On Monday, President Obama delivered his budget proposal to Congress. That document, a $3.8 trillion dollar proposal, is purported by the administration as a plan to create jobs and cut deficits. Agricultural interests, however, are none too impressed with the plan’s treatment of our nation’s most essential industry. Groups ranging from the National Farmers Union to the American Soybean Association have criticized the president’s fiscal 2011 budget for its cuts to programs authorized in the 2008 Farm Bill.
According to the budget document released to Congress, “the budget proposes to limit farm subsidy payments to wealthy farmers by reducing the cap on direct payments by 25 percent and reducing the Adjusted Gross Income (AGI) payment eligibility limits for farm and non-farm income by $250,000 over three years.” A cap on farm payments is not a new concept, and has been advocated by fiscal conservatives like Iowa Senator Chuck Grassley for many years. The typical problem with these proposals is that while Midwestern row crop interests, livestock farmers, and specialty crop growers have little argument against them, Southern farmers dealing with capital-intensive crops like cotton and rice find the notion of payment limits to be detestable.
More importantly, beyond the basic notion of limiting payments, most agricultural groups are concerned with basic cuts to Farm Bill programs. Agriculture’s current champion in the Senate, Agriculture Committee Chair Blanche Lincoln of Arkansas, had nothing kind to say about the president’s budget proposal.
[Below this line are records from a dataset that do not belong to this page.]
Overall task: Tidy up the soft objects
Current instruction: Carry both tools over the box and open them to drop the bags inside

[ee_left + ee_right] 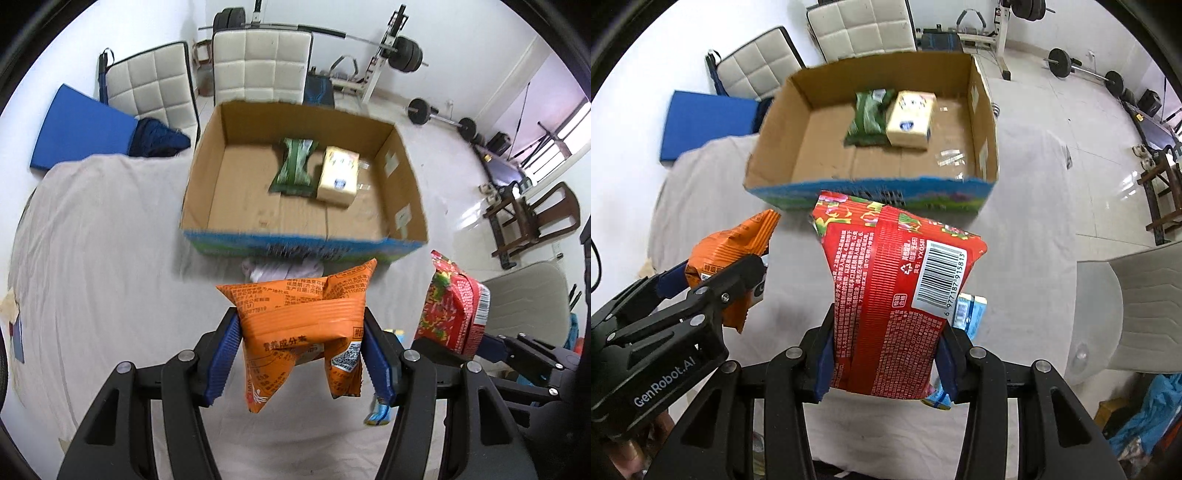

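My left gripper (pixel 301 347) is shut on an orange snack packet (pixel 299 314) and holds it above the sheet-covered table, just short of the open cardboard box (pixel 207 177). My right gripper (pixel 884 354) is shut on a red snack bag (pixel 897 291), also held in front of the box (pixel 982 122). The box holds a green packet (pixel 293 166) and a yellow tissue pack (pixel 338 175). In the right wrist view the left gripper (pixel 713 280) with the orange packet (pixel 727 247) is at the left. The red bag (pixel 452 306) shows at the right of the left wrist view.
A light blue packet (pixel 967 310) lies on the sheet under the red bag. A pale cloth item (pixel 280 267) lies against the box front. White padded chairs (pixel 258 62), a blue mat (pixel 81 129) and gym weights (pixel 406 53) stand beyond the table. A grey chair (pixel 1137 310) is at right.
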`<state>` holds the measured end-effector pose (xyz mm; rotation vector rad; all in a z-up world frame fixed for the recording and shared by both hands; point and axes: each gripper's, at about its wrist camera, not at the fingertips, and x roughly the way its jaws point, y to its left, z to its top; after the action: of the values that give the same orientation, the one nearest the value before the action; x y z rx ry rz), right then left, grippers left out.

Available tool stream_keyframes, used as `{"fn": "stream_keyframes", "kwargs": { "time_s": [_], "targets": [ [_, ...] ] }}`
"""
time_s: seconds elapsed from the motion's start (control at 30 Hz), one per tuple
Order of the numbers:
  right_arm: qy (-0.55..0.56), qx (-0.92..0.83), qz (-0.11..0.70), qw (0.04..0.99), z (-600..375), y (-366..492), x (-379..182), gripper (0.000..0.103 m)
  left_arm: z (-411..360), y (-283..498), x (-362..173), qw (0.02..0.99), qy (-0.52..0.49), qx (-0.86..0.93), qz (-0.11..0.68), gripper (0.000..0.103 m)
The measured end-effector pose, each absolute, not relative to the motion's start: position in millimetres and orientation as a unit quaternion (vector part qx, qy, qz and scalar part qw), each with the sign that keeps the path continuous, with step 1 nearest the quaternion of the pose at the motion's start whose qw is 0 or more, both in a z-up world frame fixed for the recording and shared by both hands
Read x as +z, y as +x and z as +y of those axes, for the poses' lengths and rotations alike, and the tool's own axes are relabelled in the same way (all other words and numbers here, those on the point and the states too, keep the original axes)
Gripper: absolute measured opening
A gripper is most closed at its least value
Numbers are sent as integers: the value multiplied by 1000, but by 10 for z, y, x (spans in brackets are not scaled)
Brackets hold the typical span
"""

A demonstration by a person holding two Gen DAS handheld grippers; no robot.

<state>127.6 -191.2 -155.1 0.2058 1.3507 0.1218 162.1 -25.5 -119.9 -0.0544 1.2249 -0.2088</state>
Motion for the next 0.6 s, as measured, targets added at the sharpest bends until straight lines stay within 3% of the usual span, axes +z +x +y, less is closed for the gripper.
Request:
{"fn": "stream_keyframes", "kwargs": {
  "time_s": [0.3, 0.6],
  "targets": [
    [110, 29, 601, 791, -2228, 2096, -1359, 48, -271, 2493, -1166, 821, -6, -99, 563, 60],
    [128, -18, 652, 747, -2394, 3089, -2185, 48, -193, 3491, -1849, 781, -6, -85, 619, 60]
  ]
}}
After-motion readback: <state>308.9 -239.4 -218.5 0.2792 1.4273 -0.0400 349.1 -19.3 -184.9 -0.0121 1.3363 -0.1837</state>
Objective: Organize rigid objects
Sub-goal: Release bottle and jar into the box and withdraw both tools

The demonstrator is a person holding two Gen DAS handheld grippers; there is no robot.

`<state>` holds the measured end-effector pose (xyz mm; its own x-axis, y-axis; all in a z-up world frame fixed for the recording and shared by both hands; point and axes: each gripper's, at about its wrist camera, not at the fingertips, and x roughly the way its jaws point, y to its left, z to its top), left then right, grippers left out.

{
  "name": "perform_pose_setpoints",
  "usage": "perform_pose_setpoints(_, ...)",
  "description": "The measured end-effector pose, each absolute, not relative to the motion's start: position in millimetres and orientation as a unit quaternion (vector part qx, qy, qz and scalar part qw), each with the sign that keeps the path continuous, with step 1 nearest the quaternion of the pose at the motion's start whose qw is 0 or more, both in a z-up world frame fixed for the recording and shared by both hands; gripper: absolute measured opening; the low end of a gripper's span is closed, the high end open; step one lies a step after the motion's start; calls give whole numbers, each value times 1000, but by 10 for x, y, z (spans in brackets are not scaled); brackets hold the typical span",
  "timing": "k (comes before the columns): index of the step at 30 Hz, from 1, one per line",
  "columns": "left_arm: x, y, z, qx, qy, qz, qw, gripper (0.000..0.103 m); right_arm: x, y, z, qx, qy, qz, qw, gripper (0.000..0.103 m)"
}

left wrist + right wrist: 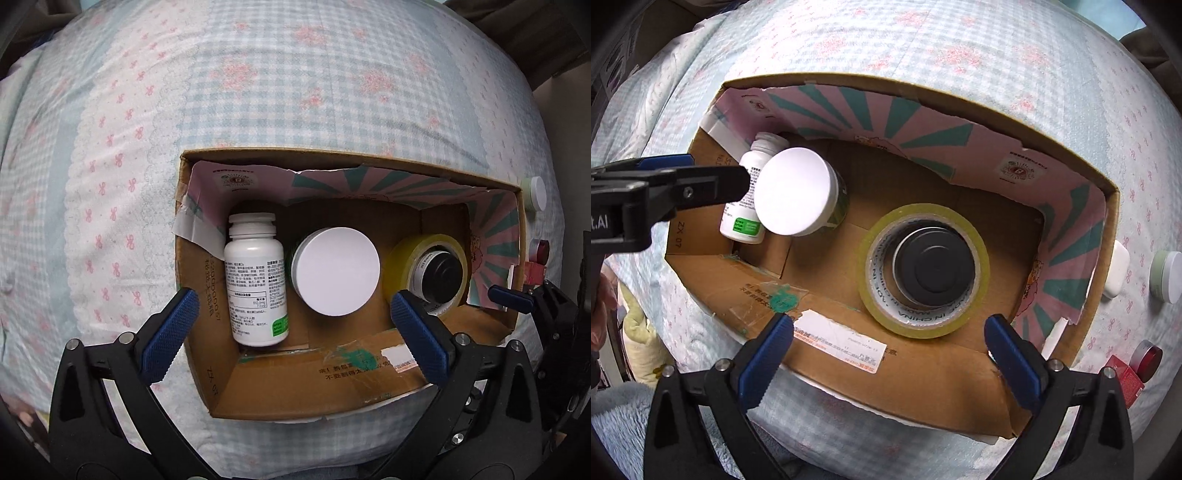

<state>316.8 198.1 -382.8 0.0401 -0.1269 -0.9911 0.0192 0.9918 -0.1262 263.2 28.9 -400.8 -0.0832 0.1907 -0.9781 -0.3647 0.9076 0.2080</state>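
Both tongs apart and empty: left gripper (291, 321) above the bottle (255, 280) and white-lidded jar (338, 271), right gripper (888, 350) above the tape roll (923, 271) ringing a dark tin (932, 273). All grouped inside the cardboard box (923, 384) on the bed, evidently for tidy storage.

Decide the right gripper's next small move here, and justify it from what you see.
Probably lift the right gripper out and swing toward the green jar beside the cardboard box: its jaws are open and empty, the tape roll already sits inside.
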Motion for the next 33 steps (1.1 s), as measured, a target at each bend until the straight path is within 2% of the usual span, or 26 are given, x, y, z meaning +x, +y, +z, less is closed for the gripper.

“Put simply the president’s proposal picks winners and losers,” Lincoln said. “By targeting policies that rural America relies upon, this proposal places a disproportionate burden on the backs of farmers and rural communities. While I too believe we must reduce the federal deficit, we must all share in this responsibility.”
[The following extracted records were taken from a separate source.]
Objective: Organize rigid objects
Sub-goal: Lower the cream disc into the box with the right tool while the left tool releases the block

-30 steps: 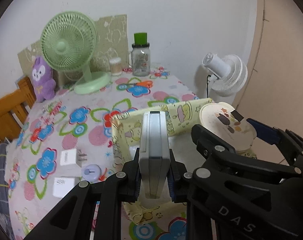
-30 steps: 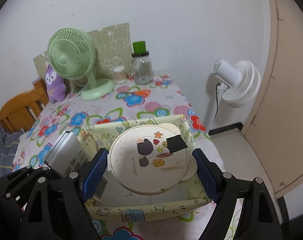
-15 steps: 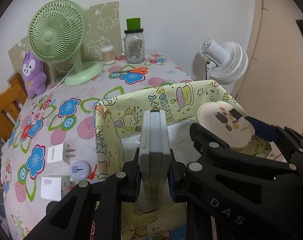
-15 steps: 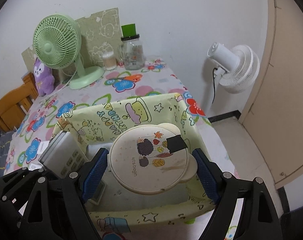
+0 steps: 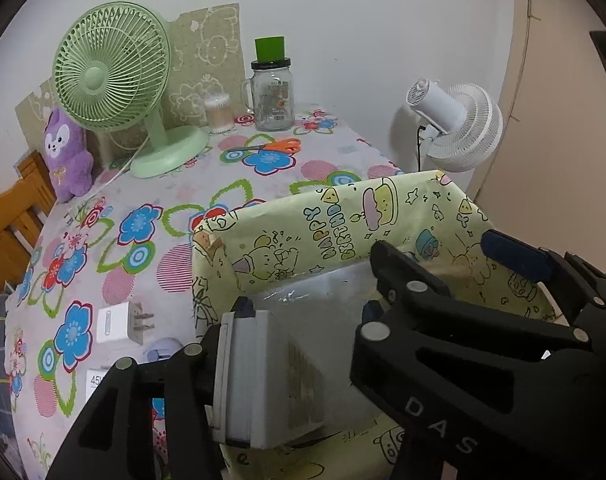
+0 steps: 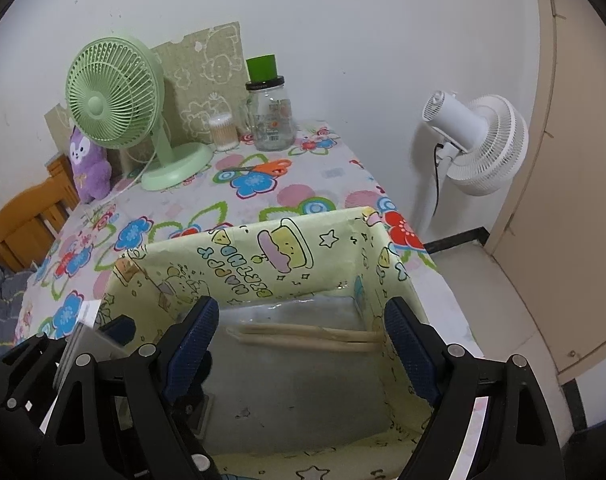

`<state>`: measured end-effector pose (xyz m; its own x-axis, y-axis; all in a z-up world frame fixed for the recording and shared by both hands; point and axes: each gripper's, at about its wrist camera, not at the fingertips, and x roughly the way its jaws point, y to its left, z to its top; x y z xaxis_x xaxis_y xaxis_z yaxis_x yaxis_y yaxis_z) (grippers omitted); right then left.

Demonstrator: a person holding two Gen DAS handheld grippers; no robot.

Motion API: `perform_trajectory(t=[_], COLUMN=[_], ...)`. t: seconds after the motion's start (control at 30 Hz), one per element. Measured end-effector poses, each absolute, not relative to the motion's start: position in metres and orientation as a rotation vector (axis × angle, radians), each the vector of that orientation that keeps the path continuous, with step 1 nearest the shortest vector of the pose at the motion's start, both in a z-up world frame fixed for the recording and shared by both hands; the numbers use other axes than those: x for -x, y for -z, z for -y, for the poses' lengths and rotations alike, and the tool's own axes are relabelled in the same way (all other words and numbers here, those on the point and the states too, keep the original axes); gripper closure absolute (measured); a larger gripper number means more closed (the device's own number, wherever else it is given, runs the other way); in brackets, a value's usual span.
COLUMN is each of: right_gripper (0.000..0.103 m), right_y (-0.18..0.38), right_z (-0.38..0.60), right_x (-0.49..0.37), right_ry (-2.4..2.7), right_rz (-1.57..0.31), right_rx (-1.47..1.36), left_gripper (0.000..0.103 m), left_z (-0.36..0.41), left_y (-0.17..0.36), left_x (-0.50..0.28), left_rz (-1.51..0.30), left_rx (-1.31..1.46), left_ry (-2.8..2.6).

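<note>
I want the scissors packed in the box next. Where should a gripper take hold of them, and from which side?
Grip the orange-handled scissors from above, across the narrow neck where blades meet handles. They lie flat and closed on the tablecloth, blades toward the green fan, so a top-down pinch probably suits best.

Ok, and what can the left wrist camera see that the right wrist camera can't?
Only the left wrist camera shows the little lavender round thing and the white block marked 45, both on the tablecloth left of the box.

Only the right wrist camera shows the cream round lid lying at the far end of the box's bottom, and the floor beside the table.

Both show the yellow birthday box, green fan, purple plush, glass jar, orange scissors and white fan.
</note>
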<state>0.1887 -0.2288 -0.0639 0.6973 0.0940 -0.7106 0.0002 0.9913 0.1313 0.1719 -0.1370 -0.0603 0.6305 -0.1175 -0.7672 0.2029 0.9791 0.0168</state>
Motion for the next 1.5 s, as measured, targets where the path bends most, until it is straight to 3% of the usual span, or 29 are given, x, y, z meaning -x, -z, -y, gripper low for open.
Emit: perform_trajectory(t=[0.27, 0.33, 0.57, 0.77, 0.87, 0.9, 1.07, 1.5], right_gripper=[0.011, 0.01, 0.009, 0.008, 0.007, 0.006, 0.006, 0.005], right_y=[0.064, 0.062, 0.055, 0.048, 0.047, 0.047, 0.046, 0.046], right_z=[0.228, 0.227, 0.226, 0.222, 0.222, 0.223, 0.226, 0.27], right_x=[-0.187, -0.184, -0.168, -0.152, -0.146, -0.144, -0.141, -0.142], right_ry=[-0.069, -0.065, -0.063, -0.054, -0.049, -0.052, -0.025, 0.083], right_rz=[-0.808, -0.805, -0.783, -0.755, -0.751, -0.749, -0.746, -0.726], right_rx=[-0.142, -0.144, -0.153, -0.155, -0.168, -0.171, -0.153, -0.17], left_gripper=[0.039, 0.03, 0.021, 0.02, 0.045, 0.061, 0.08, 0.076], left_z=[0.138, 0.138, 0.136, 0.131, 0.129, 0.129, 0.134, 0.182], left_y=[0.059, 0.057, 0.045, 0.038, 0.038, 0.038, 0.041, 0.044], left_x=[-0.168, -0.165, -0.149, -0.134, -0.129, -0.129, -0.13, -0.147], left_rz=[-0.859, -0.845, -0.8, -0.767, -0.759, -0.761, -0.792, -0.768], left_rx=[-0.115, -0.129, -0.149, -0.144, -0.126, -0.124, -0.112, -0.178], left_ry=[0.189, 0.171, 0.169, 0.186, 0.214, 0.217, 0.25, 0.265])
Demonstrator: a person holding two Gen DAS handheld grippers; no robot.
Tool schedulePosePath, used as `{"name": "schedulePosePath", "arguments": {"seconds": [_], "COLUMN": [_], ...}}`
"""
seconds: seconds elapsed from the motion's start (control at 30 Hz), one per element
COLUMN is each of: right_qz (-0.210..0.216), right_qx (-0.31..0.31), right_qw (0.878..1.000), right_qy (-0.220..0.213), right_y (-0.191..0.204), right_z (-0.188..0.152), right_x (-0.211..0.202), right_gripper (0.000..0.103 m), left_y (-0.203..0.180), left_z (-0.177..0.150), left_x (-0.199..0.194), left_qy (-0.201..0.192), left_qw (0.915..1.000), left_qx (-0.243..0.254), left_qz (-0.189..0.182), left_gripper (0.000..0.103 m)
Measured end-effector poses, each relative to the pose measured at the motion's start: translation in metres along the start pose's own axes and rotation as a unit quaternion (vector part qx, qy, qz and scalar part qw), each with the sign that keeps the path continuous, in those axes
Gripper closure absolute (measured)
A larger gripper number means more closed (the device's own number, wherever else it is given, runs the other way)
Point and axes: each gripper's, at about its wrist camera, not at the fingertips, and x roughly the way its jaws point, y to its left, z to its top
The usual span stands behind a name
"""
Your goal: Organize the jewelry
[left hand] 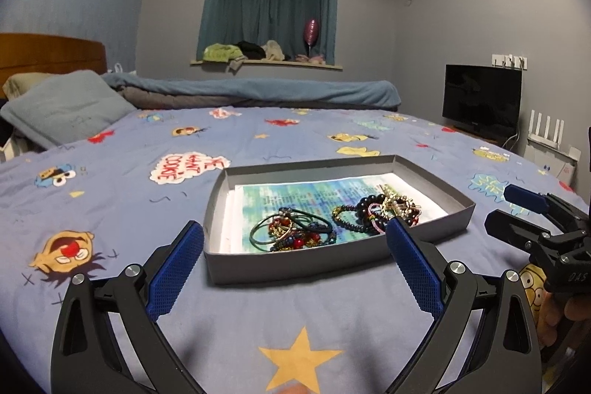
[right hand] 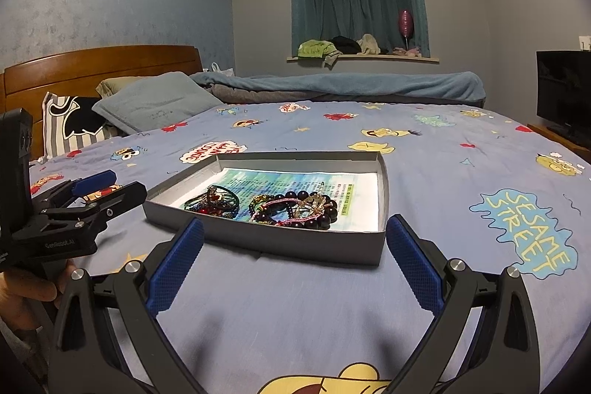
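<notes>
A shallow grey box lies on the bed, lined with a printed blue-green sheet. Inside it are two tangles of jewelry: green cords with red and gold beads, and dark bead bracelets with pink cord and gold pieces. My left gripper hovers open just in front of the box's near wall, nothing between its blue pads. My right gripper is open too, in front of the box's near side. Each gripper appears in the other's view, the right and the left.
The blue cartoon-print bedsheet spreads around the box. Pillows and a wooden headboard stand at the left, a rolled blue blanket at the far side. A black TV sits right of the bed.
</notes>
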Motion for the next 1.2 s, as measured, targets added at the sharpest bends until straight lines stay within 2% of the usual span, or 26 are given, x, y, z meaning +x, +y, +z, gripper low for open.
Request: {"name": "schedulePosePath", "arguments": {"seconds": [1.2], "right_qz": [0.001], "right_qx": [-0.003], "right_qw": [1.000], "right_qy": [0.000], "right_y": [0.0030], "right_z": [-0.0012], "right_x": [-0.0017], "right_gripper": [0.006], "left_y": [0.0049], "left_z": [-0.0006], "left_x": [-0.0018], "left_qy": [0.007], "left_qw": [1.0000], "left_qx": [0.000], "left_qz": [0.007], "left_gripper": [0.005]}}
Lincoln went on to explain, “In 2008, I worked hard to pass a five-year farm bill that was fiscally responsible. This bill contained over $4 billion worth of cuts to farm programs, was completely paid for and did not contribute to the deficit. The Farm Bill is a contract with our farmers that they depend on to make business decisions. Changing the rules in the middle of the game would be detrimental to their operations and would cost us even more jobs in rural America.”
Echoing the feelings of many in Congress regarding executive branch budget proposals, Lincoln concluded, “I thank the president for his recommendations, but Congress writes the budget. I intend to support measures to reduce the deficit but fight many of the president’s proposed cuts that will harm farmers, ranchers and rural communities.”
Senator Lincoln is not the only agricultural advocate to express frustration to the cuts in Farm Bill programming.
“ASA opposed similar proposals by the administration last year that would have reopened the 2008 Farm Bill and undercut long-term economic decisions by soybean producers,” said ASA President Rob Joslin, a soybean producer from Sidney, Ohio. “They were bad ideas then, and they are bad ideas now. Agriculture spending, not including nutrition programs, is projected to account for just over one-half of one percent of next year’s $3.8 trillion budget. Cutting the farm safety net to achieve minimal savings would jeopardize an industry that continues to be a key driver for U.S. economic recovery and export growth.”
Perhaps even more disconcerting, the administration is also proposing changes in the federal crop insurance program that would reduce its cost by $8 billion over 10 years. “Congress already considered these proposals during debate on the 2008 Farm Bill, and rejected them again last year,” Joslin said. “While there may be need for reform in crop insurance administrative payments to companies, any savings should be reinvested to make the program more widely accepted in parts of the country where farmers don’t participate.”
Similarly, National Farmers Union President Roger Johnson added, “NFU understands the nation is faced with a difficult financial situation and we commend the U.S. Department of Agriculture (USDA) for increases in important programs in its proposed budget. However, the cut in crop insurance at $8 billion over 10 years comes as a disappointment, as crop insurance is part of the vital safety net for farmers and ranchers providing a safe and secure food supply.”
As Senator Lincoln pointed out, the Congress writes the budget, not the president. Farmers and agribusiness leaders will spend the next several weeks and months sharing their story with members of Congress, to insure that USDA and Farm Bill Programs continue to support our nation’s most essential industry.